From the Guidelines
Beef bone marrow can be a nutritious addition to a balanced diet when consumed in moderation, approximately 1-2 times per week, due to its high calorie and fat content. The health impact of beef bone marrow is a topic of interest, and while it is rich in nutrients such as collagen, vitamins A and K2, zinc, iron, manganese, selenium, and omega-3 fatty acids, its consumption should be balanced due to its high calorie and fat content 1. Some key points to consider when evaluating the health impact of beef bone marrow include:
- The nutrient-dense profile of bone marrow, which supports joint and skin health, immune function, and may help reduce inflammation throughout the body.
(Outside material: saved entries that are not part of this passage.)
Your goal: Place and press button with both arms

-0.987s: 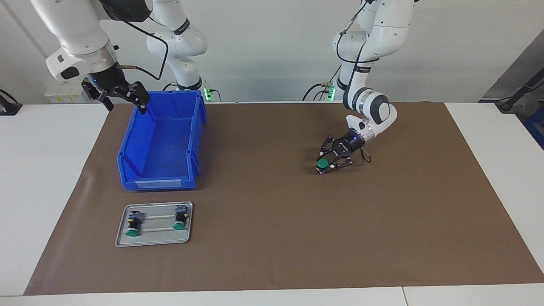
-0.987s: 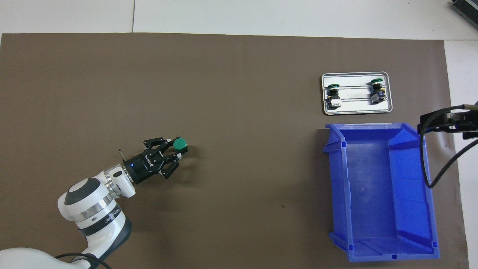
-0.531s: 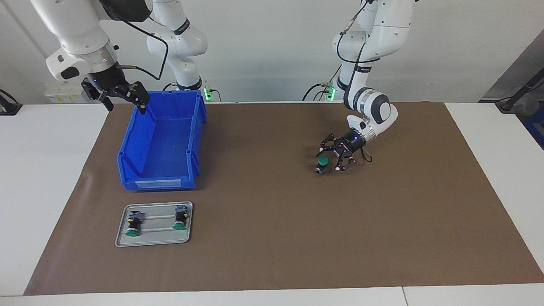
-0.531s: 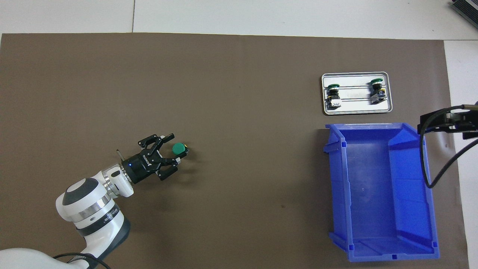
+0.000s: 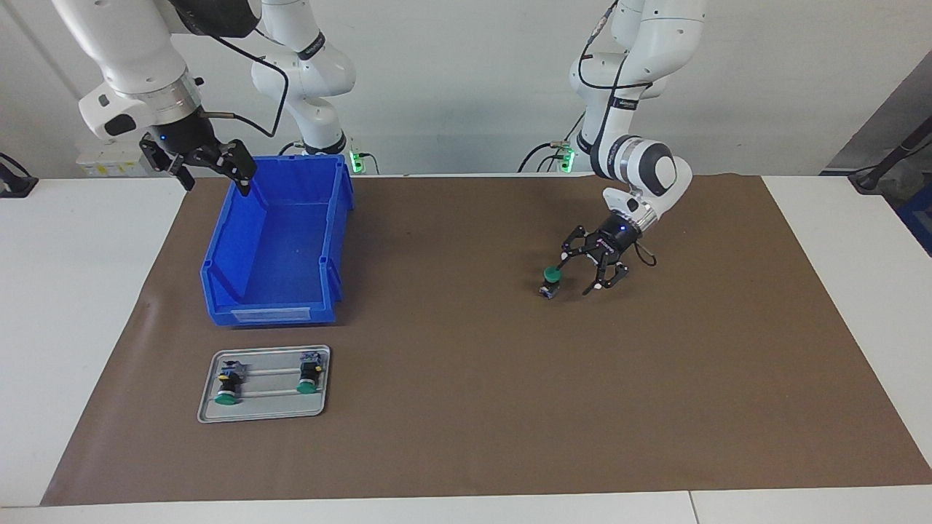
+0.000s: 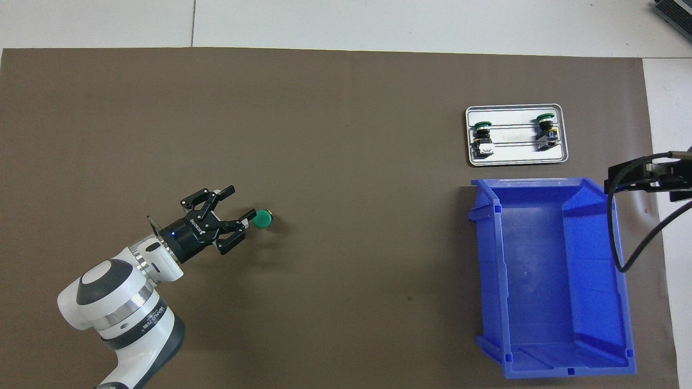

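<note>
The button (image 5: 551, 280) (image 6: 263, 219) stands upright on the brown mat (image 5: 466, 437) (image 6: 335, 162), green cap up, right of centre in the facing view and left of centre in the overhead view. Nothing grips it. The left gripper (image 5: 585, 277) (image 6: 238, 204) is just beside the button with its fingers spread apart and released; one fingertip (image 6: 246, 215) lies close to the cap, and contact cannot be confirmed. The blue bin (image 5: 218, 291) (image 6: 627, 324) sits on the mat toward the right arm's end of the worktop (image 5: 73, 291) (image 6: 378, 21). A metal tray (image 5: 204, 415) (image 6: 516, 160) lies just beside the bin, farther from the robots, and carries two more buttons (image 5: 228, 386) (image 6: 481, 138), (image 5: 309, 375) (image 6: 545, 129). The right gripper (image 5: 216, 176) waits over the bin's corner, upper left in the facing view, fingers released and empty.
</note>
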`<state>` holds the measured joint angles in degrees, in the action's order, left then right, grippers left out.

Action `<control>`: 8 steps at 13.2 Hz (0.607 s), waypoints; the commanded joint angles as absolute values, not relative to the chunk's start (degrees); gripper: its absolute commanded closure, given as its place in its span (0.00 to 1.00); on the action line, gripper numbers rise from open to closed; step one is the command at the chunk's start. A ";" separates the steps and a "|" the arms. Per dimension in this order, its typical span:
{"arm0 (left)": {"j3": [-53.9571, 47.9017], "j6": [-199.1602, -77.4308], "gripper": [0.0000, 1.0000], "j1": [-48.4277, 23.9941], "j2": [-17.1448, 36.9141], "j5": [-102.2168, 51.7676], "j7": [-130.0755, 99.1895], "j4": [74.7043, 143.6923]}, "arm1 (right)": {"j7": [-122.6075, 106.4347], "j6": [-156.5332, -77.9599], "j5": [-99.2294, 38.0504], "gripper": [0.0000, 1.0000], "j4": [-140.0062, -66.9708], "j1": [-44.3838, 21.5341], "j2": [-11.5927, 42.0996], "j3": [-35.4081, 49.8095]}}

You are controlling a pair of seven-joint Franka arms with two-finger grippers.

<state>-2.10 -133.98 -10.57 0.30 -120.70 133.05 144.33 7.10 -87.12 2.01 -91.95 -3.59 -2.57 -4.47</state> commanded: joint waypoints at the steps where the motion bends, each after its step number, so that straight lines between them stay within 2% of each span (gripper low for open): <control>1: -1.93 -138.42 0.21 -13.88 -2.19 -121.03 129.21 145.28 | 5.71 -87.54 0.79 0.00 -93.25 -3.43 -3.87 -4.66; 8: -1.76 -140.62 0.21 -13.72 -3.25 -116.74 121.50 143.10 | 5.71 -87.63 0.79 0.00 -93.25 -3.43 -3.87 -4.66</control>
<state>-2.10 -138.86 -13.45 -1.93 -119.79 125.81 144.09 7.10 -87.12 2.01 -91.95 -3.59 -2.57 -4.47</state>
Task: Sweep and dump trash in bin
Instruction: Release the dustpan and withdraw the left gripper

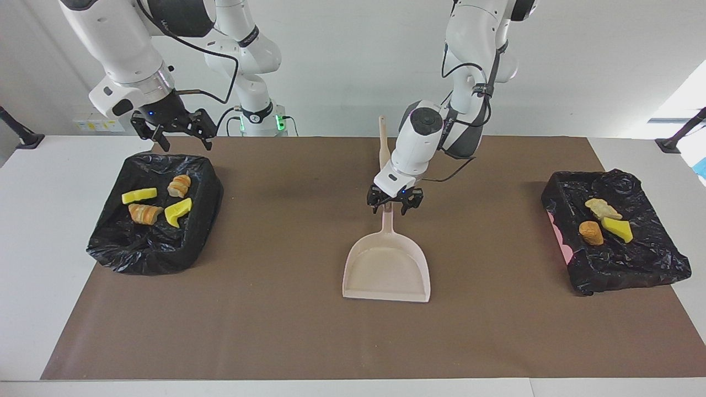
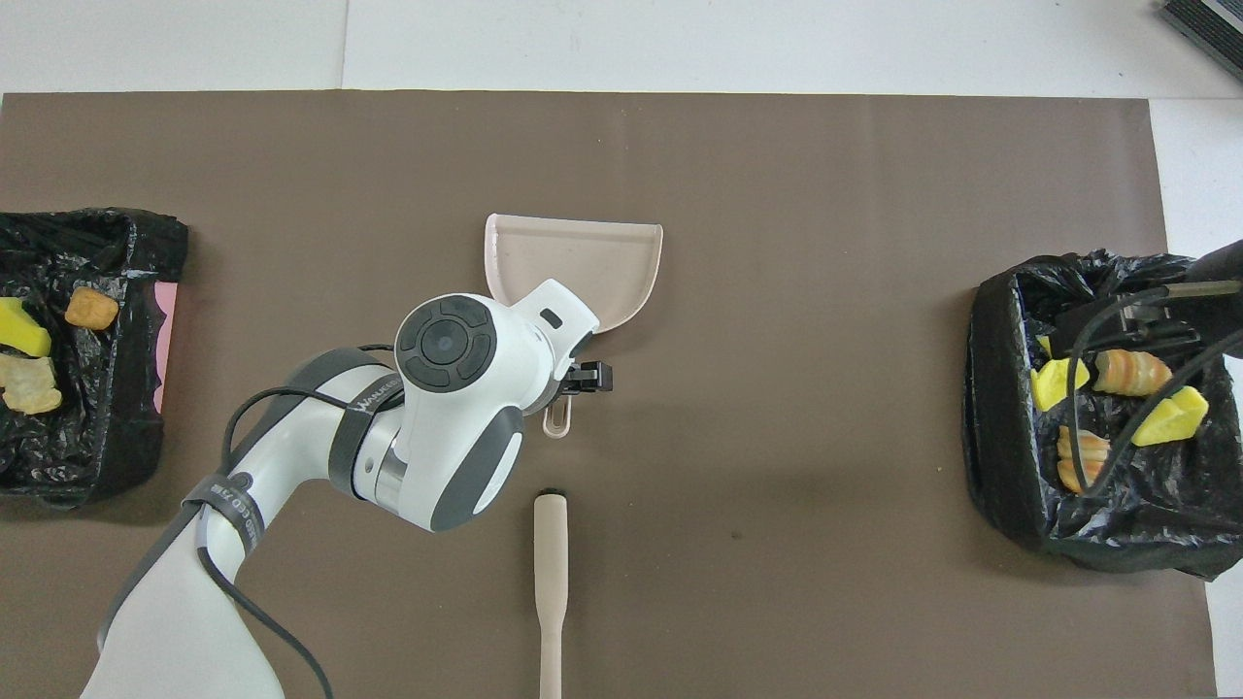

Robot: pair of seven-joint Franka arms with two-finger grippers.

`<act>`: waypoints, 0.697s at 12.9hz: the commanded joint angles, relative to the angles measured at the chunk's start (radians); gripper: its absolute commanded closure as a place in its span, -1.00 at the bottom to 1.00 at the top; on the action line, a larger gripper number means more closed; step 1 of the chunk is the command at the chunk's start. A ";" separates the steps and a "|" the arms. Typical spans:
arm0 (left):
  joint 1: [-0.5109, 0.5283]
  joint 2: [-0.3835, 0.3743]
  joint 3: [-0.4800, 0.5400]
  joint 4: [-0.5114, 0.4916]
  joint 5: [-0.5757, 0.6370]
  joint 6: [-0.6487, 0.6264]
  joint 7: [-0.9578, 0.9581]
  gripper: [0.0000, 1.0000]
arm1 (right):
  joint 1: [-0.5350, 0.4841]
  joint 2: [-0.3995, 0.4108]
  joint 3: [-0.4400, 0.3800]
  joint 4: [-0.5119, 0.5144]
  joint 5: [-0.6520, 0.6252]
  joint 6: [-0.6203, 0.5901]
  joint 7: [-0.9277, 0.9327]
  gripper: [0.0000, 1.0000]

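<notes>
The trash lies in two black-bagged bins. Several yellow (image 1: 139, 195) and bread-like (image 1: 144, 213) scraps sit in the bin (image 1: 110, 248) at the right arm's end. Three more scraps (image 1: 591, 232) lie in the bin (image 1: 651, 264) at the left arm's end. An empty beige dustpan (image 1: 386, 270) rests flat mid-mat, handle (image 2: 557, 419) toward the robots. My left gripper (image 1: 395, 202) is open, its fingers astride that handle. My right gripper (image 1: 175, 131) hangs open over the robot-side rim of its bin.
The beige brush (image 2: 552, 573) lies on the brown mat (image 1: 276, 309), nearer to the robots than the dustpan; its bristles are out of view. White tabletop (image 1: 38, 231) borders the mat at both ends.
</notes>
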 commanded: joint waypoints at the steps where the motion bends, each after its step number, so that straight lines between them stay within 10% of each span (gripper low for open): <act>1: 0.064 -0.070 0.013 -0.014 -0.005 -0.078 0.010 -1.00 | -0.003 -0.015 -0.001 -0.014 0.014 0.001 0.012 -1.00; 9: 0.360 -0.309 0.013 -0.012 0.017 -0.399 0.325 -1.00 | -0.003 -0.015 -0.001 -0.014 0.014 0.001 0.012 -1.00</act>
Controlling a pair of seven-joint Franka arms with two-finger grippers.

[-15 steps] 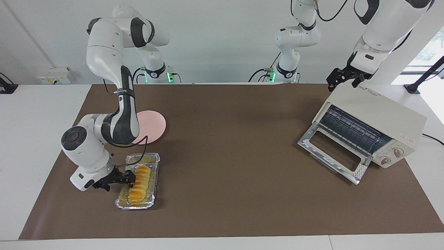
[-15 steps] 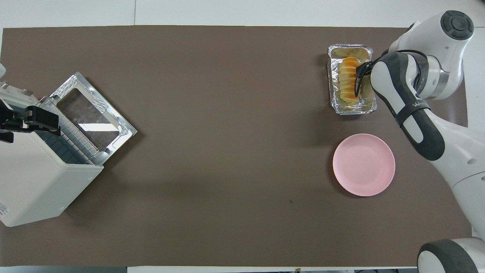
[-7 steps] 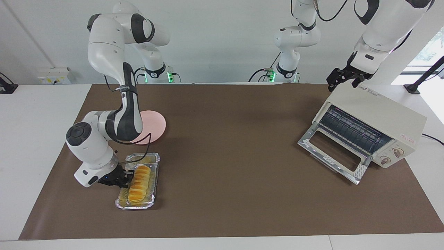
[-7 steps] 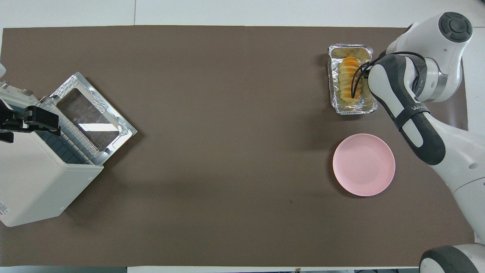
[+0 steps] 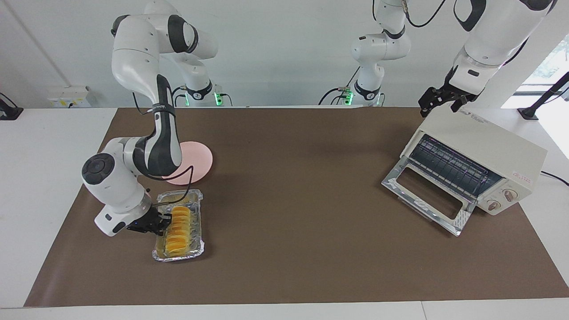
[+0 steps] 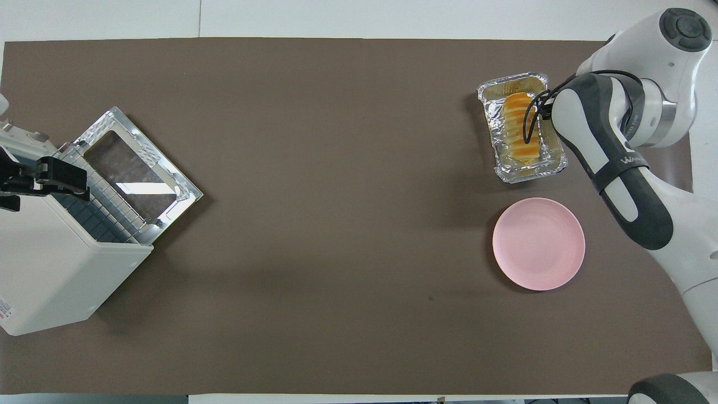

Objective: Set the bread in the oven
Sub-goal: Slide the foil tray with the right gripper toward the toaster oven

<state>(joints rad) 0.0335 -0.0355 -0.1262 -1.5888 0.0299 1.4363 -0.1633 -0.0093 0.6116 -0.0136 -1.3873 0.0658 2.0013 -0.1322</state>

- The potential for bone marrow to be high in calories and fat, necessitating moderation in consumption.
- The lack of strong evidence linking beef bone marrow specifically to significant health benefits or risks, as most studies focus on red and processed meat consumption in general 1. To incorporate bone marrow into your diet, you can roast marrow bones at 450°F for 15-20 minutes until the marrow becomes soft and slightly bubbly, then spread it on toast or add it to soups and stews. Alternatively, you can simmer bones for 24-48 hours to make bone broth, which extracts these nutrients in a more digestible form. It is essential to weigh the potential benefits of bone marrow against its high calorie and fat content, and to consume it as part of a balanced diet. Given the current evidence, moderation is key when consuming beef bone marrow, and it should not be relied upon as a primary source of essential nutrients 1.
From the Research
Health Impact of Beef Bone Marrow
- The health impact of beef bone marrow can be understood by analyzing its nutritional composition and the role of its components in the body.
- According to 2, beef bone marrow is rich in lipids, including fatty acids, triacylglycerols, and cholesterol, with oleic acid being the preponderant component.
- The study 2 also found that bone marrow contains phospholipids, with phosphatidylcholine being the most abundant compound, which could be valuable in the food and pharmaceutical industries.
- While there is no direct evidence on the health impact of beef bone marrow, studies on beef consumption suggest that it can contribute to daily intakes of essential nutrients like protein, vitamin B12, zinc, and iron 3, 4.
- Additionally, research on bone health highlights the importance of nutrients like calcium, magnesium, and vitamins in maintaining bone health, although it does not specifically address beef bone marrow 5, 6.
- Overall, the nutritional composition of beef bone marrow suggests it could be a valuable source of essential fatty acids and other nutrients, but more research is needed to fully understand its health impact.